:: Problem requirements ::
Transcribe the data below verbatim from the line with "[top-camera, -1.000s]" to the line with "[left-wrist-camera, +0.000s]". Include both of those lines.

[Dataset excerpts]

↓

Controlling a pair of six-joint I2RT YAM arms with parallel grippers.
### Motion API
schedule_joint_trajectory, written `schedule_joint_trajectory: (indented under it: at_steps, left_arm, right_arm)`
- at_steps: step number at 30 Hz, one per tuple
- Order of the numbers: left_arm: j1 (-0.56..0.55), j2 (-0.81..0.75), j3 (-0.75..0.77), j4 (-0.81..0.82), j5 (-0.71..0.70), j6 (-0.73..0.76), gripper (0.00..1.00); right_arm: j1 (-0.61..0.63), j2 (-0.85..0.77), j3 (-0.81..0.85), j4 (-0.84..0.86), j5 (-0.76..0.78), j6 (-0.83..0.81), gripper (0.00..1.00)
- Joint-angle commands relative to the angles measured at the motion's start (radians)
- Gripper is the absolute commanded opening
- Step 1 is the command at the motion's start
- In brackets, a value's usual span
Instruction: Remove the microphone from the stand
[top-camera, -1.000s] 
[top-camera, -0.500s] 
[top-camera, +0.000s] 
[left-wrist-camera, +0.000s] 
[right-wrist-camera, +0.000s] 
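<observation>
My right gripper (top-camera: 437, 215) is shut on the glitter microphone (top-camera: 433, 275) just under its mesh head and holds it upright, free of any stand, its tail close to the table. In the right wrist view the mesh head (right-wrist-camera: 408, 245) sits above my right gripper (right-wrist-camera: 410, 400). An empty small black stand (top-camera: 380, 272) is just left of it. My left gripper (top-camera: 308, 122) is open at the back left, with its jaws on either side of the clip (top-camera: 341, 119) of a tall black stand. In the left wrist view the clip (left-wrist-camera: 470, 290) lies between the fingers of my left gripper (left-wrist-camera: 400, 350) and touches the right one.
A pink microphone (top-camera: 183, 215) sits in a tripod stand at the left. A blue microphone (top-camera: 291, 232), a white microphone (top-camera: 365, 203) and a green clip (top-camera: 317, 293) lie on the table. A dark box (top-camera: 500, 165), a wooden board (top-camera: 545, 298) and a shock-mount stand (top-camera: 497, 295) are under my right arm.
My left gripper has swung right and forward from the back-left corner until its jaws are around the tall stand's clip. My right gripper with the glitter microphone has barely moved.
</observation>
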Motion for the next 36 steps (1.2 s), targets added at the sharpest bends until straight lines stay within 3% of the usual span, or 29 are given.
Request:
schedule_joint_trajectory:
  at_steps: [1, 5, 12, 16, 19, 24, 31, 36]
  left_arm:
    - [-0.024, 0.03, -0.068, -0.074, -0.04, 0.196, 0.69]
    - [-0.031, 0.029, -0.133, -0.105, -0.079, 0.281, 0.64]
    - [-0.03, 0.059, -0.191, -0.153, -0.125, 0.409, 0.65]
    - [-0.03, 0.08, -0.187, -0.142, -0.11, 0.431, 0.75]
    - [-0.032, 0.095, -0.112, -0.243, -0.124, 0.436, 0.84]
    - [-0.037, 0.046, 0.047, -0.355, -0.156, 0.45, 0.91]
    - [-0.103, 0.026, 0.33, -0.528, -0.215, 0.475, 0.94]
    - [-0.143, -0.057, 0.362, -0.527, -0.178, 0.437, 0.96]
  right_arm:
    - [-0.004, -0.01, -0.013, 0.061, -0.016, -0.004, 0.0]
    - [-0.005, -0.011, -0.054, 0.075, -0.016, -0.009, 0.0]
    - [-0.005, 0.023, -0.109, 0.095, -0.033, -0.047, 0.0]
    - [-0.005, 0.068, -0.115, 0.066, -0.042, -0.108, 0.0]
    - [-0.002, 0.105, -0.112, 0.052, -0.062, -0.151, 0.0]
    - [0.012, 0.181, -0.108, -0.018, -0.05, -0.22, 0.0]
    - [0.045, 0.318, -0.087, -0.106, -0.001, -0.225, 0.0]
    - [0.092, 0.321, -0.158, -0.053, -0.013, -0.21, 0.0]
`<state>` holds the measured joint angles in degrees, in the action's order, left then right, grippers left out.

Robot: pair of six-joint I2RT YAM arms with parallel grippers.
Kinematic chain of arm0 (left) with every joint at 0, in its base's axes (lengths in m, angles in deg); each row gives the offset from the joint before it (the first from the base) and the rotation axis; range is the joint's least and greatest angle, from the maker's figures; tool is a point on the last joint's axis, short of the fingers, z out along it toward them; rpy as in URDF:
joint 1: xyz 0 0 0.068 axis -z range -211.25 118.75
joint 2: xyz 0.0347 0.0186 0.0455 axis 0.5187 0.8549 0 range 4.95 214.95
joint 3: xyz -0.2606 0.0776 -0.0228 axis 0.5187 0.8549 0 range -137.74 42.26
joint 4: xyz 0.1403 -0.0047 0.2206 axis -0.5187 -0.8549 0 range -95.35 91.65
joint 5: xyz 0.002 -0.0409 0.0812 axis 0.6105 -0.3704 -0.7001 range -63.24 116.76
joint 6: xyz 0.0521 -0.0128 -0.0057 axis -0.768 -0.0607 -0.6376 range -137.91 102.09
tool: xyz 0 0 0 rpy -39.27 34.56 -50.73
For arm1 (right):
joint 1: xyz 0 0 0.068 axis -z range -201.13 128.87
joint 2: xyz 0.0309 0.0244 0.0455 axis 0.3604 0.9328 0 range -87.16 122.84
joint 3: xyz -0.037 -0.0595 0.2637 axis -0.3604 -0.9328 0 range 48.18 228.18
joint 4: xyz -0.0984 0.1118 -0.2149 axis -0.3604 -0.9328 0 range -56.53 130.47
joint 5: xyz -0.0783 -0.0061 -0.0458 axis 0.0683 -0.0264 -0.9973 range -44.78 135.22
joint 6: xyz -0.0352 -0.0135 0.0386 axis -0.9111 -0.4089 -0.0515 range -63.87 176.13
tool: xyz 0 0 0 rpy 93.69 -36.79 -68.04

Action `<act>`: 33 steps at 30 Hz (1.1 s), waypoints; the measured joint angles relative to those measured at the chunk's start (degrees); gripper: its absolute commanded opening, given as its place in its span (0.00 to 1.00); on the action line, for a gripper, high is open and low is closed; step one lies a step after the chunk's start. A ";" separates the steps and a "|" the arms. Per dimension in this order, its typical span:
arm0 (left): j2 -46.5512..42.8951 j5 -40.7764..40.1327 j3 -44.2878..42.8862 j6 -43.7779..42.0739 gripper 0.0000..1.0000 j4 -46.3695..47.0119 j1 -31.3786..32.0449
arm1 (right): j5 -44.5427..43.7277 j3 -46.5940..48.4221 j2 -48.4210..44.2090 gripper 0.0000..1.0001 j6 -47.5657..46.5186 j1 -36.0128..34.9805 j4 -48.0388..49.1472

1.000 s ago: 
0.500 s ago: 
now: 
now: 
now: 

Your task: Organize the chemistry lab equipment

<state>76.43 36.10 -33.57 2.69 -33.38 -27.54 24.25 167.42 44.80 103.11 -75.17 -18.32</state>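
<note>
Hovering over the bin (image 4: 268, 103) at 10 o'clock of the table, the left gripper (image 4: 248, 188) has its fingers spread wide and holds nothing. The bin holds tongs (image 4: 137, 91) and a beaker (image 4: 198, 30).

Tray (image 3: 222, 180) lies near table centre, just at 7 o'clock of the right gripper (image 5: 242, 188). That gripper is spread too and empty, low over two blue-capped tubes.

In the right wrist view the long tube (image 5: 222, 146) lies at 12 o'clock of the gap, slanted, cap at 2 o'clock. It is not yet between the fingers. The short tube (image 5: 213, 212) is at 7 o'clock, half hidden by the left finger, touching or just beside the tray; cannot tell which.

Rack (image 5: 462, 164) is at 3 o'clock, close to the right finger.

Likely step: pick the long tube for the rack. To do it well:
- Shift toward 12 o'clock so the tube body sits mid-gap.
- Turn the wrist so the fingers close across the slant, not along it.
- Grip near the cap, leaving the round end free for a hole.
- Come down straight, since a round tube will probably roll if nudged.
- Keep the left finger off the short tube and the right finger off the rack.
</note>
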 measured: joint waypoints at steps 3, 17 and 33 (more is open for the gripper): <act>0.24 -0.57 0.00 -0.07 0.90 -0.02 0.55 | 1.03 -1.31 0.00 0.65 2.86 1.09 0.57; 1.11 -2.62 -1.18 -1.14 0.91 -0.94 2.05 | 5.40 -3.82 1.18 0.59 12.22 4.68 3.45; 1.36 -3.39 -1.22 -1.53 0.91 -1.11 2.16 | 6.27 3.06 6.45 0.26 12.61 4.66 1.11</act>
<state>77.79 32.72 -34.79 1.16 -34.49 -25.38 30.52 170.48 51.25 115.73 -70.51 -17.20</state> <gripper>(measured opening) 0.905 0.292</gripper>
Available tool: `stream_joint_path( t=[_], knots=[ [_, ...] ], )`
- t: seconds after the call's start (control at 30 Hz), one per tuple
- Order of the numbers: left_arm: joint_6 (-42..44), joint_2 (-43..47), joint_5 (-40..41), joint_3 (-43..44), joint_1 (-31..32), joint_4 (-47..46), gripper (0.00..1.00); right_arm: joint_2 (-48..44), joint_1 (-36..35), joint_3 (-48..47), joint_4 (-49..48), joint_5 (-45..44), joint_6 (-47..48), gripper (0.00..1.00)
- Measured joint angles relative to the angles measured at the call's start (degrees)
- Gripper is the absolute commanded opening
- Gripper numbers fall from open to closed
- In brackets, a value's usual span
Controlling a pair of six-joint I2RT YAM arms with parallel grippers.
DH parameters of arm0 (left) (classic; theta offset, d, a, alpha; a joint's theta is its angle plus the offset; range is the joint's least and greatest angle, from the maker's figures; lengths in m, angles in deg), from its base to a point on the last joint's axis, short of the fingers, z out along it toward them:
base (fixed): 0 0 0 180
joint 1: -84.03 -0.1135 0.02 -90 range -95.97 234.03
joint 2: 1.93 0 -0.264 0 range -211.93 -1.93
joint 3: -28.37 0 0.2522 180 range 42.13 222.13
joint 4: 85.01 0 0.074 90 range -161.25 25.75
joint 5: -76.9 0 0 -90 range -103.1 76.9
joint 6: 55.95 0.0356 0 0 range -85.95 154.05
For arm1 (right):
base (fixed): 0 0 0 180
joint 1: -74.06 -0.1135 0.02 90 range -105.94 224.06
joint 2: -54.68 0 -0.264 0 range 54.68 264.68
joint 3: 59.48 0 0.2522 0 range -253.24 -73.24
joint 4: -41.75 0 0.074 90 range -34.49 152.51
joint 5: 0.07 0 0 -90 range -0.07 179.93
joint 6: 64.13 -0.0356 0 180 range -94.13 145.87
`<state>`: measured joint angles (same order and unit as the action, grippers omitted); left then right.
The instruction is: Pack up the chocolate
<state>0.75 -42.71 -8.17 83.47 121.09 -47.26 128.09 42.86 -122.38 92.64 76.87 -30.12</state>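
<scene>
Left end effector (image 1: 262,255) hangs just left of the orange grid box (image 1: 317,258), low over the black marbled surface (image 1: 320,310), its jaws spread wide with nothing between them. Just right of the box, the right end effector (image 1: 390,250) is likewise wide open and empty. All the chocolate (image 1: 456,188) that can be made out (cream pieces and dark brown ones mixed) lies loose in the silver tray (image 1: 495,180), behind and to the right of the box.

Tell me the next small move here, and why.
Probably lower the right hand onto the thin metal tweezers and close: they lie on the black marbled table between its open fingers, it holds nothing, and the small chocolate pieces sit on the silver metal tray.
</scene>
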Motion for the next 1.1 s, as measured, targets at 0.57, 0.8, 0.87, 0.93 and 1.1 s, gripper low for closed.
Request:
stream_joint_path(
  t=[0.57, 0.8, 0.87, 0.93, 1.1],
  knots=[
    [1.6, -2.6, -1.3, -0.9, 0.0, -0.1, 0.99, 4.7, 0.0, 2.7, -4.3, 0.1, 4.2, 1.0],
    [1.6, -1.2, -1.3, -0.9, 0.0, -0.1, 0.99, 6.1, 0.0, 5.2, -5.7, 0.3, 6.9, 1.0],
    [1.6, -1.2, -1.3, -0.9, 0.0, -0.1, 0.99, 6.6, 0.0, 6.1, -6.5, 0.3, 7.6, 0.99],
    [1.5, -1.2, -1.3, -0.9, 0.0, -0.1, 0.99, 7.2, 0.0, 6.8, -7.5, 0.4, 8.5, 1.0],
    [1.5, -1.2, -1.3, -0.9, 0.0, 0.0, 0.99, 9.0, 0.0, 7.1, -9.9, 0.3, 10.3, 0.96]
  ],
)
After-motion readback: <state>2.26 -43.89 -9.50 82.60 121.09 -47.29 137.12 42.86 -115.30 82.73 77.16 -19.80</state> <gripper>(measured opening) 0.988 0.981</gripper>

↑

:: Reply to the task ::
[top-camera, -1.000s] 
[top-camera, -0.500s] 
[top-camera, +0.000s] 
[left-wrist-camera, +0.000s] 

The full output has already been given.